A Three-step Roadmap To Greater Stress Resilience

In today's constantly changing world, who doesn't need more stress resilience? What's the roadmap to adapting to what life throws at us and bouncing back stronger?

In a previous post, we looked at resilience—whether we are talking about stress resilience, emotional resilience, or physical resilience—ultimately being about energy management. The simplest approach to build resilience is to approach it at three levels:

  • Body

  • Mind

  • Environment

This is how we build resilience so that day in and day out we can face peaks of stress and uncertainty and quickly recover our ability to take action, and even to become stronger and better equiped for the next time.

Get Stronger: The Body and Physical Resilience

An obvious path to resilience is wellness, to become physically stronger with regular exercise, sleep, and good nutrition—the basics I'm always talking about. Exercise, for example, is a minor stressor that builds up our capacity to withstand greater stress. There are other ways to build resilience with mini-stressors, such as taking cold showers, doing intense breathwork, or eating bitter flavors. Additionally, not doing the same thing all the time keeps the body on its toes.

For exemple, while I spend most of my year enjoying meals specifically designed to fuel my energy, focus and concentration, come any holiday or vacation, I let it rip, eating too much, enjoying way too much fine wine, and staying up way too late with friends. My resting heart rate shoots up. My deep sleep crashes. At the end, I feel slow, bloated, and tight in the jeans. Where's the resilience in that? It's in getting my energy back in a matter of a few days. I go back to my usual eating habits, morning sun to regulate my circadian rhythm, do a single 24-hour fast and an ice bath, and my readiness scores bounce back to normal, according to my Oura ring. That's one fun way to test resilience and exercise it, I say.

The key idea here is that we can practice our stress resilience, and the more practice we get the better we will be able to withstand other stressors and bounce back quicker.

When it comes to getting stronger in the body, what counts most is to remember that the formula includes rest—no amount of hormesis will make you stronger if you don't have sufficient rest and recovery.

Get Stronger: Mindset and Emotional Resilience

It's helpful to train your brain to withstand stressors as it strengthens your ability to adapt to stress. In an episode of Dave Asprey's Human Upgrade podcast, bestselling author and investigative journalist Scott Carney points out that discomfort actually happens in your brain: “Sensation comes in and it’s more or less meaningless. It might change your heart rate. It might change your thermoregulation. It might change some immuno-pathways and that’s just like hardwired into what you are, but still doesn’t have any meaning.”
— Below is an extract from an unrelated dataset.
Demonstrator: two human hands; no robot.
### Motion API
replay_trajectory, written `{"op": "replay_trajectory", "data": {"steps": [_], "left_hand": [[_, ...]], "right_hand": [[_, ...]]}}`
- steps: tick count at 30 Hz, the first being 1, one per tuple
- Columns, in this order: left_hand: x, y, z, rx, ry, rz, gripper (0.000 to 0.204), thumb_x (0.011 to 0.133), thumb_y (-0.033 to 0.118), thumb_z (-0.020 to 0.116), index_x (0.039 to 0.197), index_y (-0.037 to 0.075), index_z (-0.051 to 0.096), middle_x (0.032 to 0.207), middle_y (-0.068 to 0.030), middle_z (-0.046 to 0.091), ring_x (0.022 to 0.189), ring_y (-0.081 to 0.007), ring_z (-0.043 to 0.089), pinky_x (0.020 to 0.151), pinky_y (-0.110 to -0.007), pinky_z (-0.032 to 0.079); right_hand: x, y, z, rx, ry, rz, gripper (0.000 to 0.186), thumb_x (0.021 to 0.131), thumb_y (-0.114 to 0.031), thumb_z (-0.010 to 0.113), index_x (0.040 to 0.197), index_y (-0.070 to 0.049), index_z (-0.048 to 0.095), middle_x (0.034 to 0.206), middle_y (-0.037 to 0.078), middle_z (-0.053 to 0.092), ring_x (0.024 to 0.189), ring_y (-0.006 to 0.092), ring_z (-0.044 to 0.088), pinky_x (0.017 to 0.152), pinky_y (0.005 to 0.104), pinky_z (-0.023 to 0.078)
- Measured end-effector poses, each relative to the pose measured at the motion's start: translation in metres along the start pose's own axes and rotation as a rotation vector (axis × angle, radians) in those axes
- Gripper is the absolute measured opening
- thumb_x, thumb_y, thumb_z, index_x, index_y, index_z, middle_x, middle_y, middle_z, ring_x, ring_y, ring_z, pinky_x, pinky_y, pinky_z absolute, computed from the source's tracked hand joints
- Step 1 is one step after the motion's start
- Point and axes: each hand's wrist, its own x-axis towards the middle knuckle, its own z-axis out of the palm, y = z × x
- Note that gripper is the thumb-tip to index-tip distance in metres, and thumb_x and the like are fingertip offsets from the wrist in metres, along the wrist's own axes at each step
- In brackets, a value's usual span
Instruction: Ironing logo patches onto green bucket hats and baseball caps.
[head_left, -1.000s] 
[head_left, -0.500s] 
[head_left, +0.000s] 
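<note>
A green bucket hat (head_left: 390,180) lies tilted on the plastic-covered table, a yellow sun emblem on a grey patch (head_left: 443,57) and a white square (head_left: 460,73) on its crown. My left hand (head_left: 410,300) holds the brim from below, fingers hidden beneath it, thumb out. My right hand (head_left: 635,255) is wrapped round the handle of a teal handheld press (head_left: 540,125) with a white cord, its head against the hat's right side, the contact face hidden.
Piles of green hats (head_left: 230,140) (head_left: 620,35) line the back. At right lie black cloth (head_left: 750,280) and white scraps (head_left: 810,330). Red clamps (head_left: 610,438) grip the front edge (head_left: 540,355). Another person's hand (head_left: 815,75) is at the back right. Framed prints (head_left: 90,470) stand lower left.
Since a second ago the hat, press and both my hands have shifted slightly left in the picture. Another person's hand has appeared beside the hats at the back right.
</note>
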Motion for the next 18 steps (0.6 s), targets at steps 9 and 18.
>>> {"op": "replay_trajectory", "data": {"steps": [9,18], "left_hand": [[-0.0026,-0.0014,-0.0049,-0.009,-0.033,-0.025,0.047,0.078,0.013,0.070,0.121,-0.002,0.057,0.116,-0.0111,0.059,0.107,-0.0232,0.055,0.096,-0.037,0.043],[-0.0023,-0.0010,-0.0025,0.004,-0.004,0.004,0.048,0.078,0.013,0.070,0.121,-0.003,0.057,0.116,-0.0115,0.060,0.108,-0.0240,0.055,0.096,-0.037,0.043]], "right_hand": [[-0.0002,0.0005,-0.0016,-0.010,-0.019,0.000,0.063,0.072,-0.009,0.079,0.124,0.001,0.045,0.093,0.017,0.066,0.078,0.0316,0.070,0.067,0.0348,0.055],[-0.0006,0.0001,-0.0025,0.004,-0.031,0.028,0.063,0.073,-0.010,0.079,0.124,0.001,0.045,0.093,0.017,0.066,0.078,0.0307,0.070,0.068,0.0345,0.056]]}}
So, the stressor has no meaning until the brain processes it. And until the brain processes it, you can change your body’s reaction to it. Neat! How do you do that? The idea is to build up tolerance little by little with, for example, repeated exposure, increasing intensity, and the notion of experiencing and accepting rather than avoiding. And, yes, it is easier said than done.

In the end, being resilient does not mean that you don’t experience stress, emotional upheaval, and suffering. Rather, you experience it the same, perhaps with some mental toughness—or not. Experiencing it is key.

As Jalaladdin Rumi writes in his poem The Guesthouse, "This being human is a guest house./ Every morning a new arrival./ A joy, a depression, a meanness,/ some momentary awareness comes/ As an unexpected visitor./ Welcome and entertain them all!"

In her book Bittersweet, Susan Cain talks about the power of sorrow and the opportunity it provides to transform pain into creativity, transcendence, and connection—absorb the energy and then release it. This is how you work through an experience, reframe it, and take what you can. We do that quicker and quicker with practice.

Get Stronger: A Resilience-Building Environment

How can our environment make us stronger and increase our ability to bounce back? Resilience researchers talk about the importance of community and social support, of building strong connections with what gives you meaning and purpose. I would add that building a personal environment that is low in stress also helps conserve energy so you have more when you need it. In her book The Aesthetics of Joy, designer Ingrid Fetell Lee explores how the spaces and objects we interact with every day have surprising and powerful effects on our mood. Imagine what effect they can have on our resilience—wearing us down or building us up.

And finally, I would add the notion of amplifying whatever is good and kind, giving it just a little more attention than all the rest, speaking about it to others, pointing it out. It's astonishing how something so simple can encourage the return of a subtle balance.